• **Directions**
Below is a listing with pictures in it. Copy it exactly without them.
Given information Block Start
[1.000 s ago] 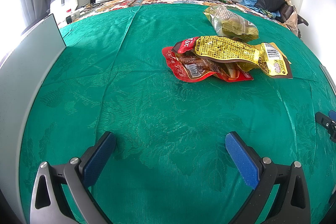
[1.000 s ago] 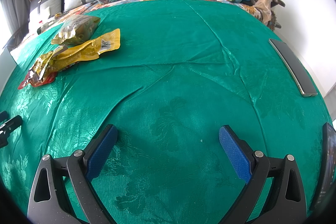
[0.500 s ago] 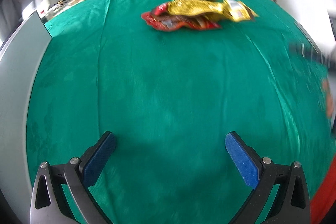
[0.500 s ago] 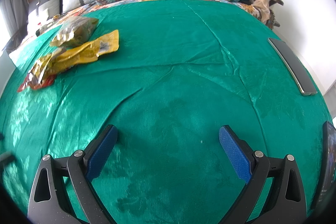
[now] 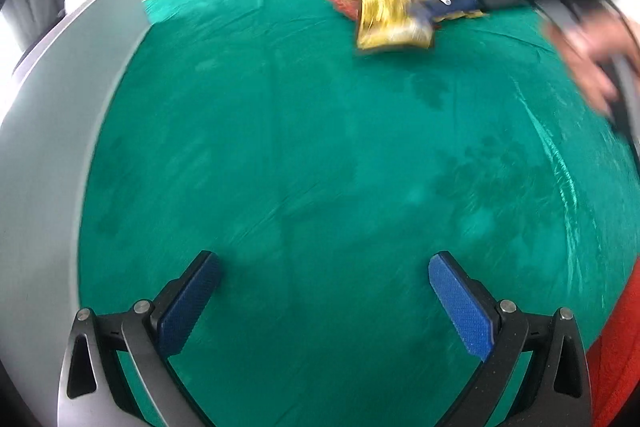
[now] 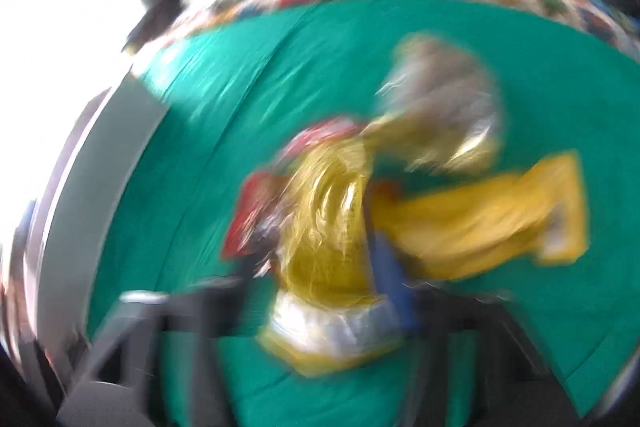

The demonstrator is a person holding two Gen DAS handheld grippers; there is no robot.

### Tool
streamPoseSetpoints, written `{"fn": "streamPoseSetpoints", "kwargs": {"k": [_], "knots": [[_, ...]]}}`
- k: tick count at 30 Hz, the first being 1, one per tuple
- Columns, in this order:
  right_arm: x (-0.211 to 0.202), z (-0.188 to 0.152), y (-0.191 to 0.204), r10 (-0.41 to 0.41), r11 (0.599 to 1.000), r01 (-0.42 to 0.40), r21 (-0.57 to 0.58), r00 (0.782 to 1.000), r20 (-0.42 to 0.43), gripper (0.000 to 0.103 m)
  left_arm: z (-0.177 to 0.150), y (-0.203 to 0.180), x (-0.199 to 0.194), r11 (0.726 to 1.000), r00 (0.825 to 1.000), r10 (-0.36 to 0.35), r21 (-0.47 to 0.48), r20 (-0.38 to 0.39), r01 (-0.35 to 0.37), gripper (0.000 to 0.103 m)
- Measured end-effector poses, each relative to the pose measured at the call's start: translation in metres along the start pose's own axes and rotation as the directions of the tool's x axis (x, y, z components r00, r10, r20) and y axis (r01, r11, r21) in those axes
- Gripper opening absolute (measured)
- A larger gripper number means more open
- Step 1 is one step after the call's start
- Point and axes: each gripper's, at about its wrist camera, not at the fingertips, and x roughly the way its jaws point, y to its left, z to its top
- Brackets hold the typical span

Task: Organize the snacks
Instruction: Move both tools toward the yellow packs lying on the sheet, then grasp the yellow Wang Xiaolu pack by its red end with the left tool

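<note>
The right tool [image 6: 340,291] is clamped on a gold snack bag [image 6: 328,227] at the far side of the green bedspread [image 5: 320,147]. A red bag [image 6: 256,211] and a yellow bag [image 6: 492,219] lie touching it. The left tool [image 5: 324,291] stands wide apart, empty, over bare bedspread.

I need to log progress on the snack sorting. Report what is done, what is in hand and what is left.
Done: nothing looks sorted; the packets are in one heap on the green cloth.
In hand: the right gripper has shut on the gold packet, though the view is blurred. The left gripper is open and empty.
Left: the red packet, the yellow packet and the olive bag.
</note>
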Motion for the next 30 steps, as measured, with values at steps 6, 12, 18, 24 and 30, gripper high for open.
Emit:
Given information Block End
• **Problem solution**
[1.000 s ago] 
[1.000 s ago] 
[0.500 s ago] 
[0.500 s ago] 
[now] 
[now] 

The demonstrator is a person holding two Gen DAS handheld grippers; there is no robot.

### Tool
streamPoseSetpoints, written `{"fn": "streamPoseSetpoints", "kwargs": {"k": [_], "knots": [[_, ...]]}}`
- k: tick count at 30 Hz, the first being 1, one per tuple
- Columns, in this order:
  right_arm: x (-0.211 to 0.202), z (-0.188 to 0.152), y (-0.191 to 0.204), r10 (-0.41 to 0.41), r11 (0.599 to 1.000), r01 (-0.42 to 0.40), r21 (-0.57 to 0.58), r00 (0.782 to 1.000), r20 (-0.42 to 0.43), gripper (0.000 to 0.103 m)
  left_arm: z (-0.177 to 0.150), y (-0.203 to 0.180), x (-0.199 to 0.194), r11 (0.726 to 1.000), r00 (0.825 to 1.000), r10 (-0.36 to 0.35), r21 (-0.47 to 0.48), r20 (-0.38 to 0.39), r01 (-0.35 to 0.37), gripper (0.000 to 0.103 m)
- Measured end-effector poses, each relative to the pose measured at the call's start: translation in metres along the start pose's own axes and rotation as the directions of the tool's x axis (x, y, z components r00, r10, r20) and y axis (r01, r11, r21) in those axes
- Gripper opening absolute (measured)
- A larger gripper number means more open
- Step 1 is one step after the call's start
- Point and axes: each gripper's, at about its wrist camera, not at the fingertips, and x roughly the way its jaws point, y to its left, z to its top
- Brackets hold the typical span

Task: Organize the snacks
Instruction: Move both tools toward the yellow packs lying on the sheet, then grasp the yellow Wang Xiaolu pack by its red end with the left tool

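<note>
The right tool [image 6: 340,291] is clamped on a gold snack bag [image 6: 328,227] at the far side of the green bedspread [image 5: 320,147]. A red bag [image 6: 256,211] and a yellow bag [image 6: 492,219] lie touching it. The left tool [image 5: 324,291] stands wide apart, empty, over bare bedspread.

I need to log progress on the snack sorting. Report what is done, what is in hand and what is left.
Done: nothing looks sorted; the packets are in one heap on the green cloth.
In hand: the right gripper has shut on the gold packet, though the view is blurred. The left gripper is open and empty.
Left: the red packet, the yellow packet and the olive bag.
</note>
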Motion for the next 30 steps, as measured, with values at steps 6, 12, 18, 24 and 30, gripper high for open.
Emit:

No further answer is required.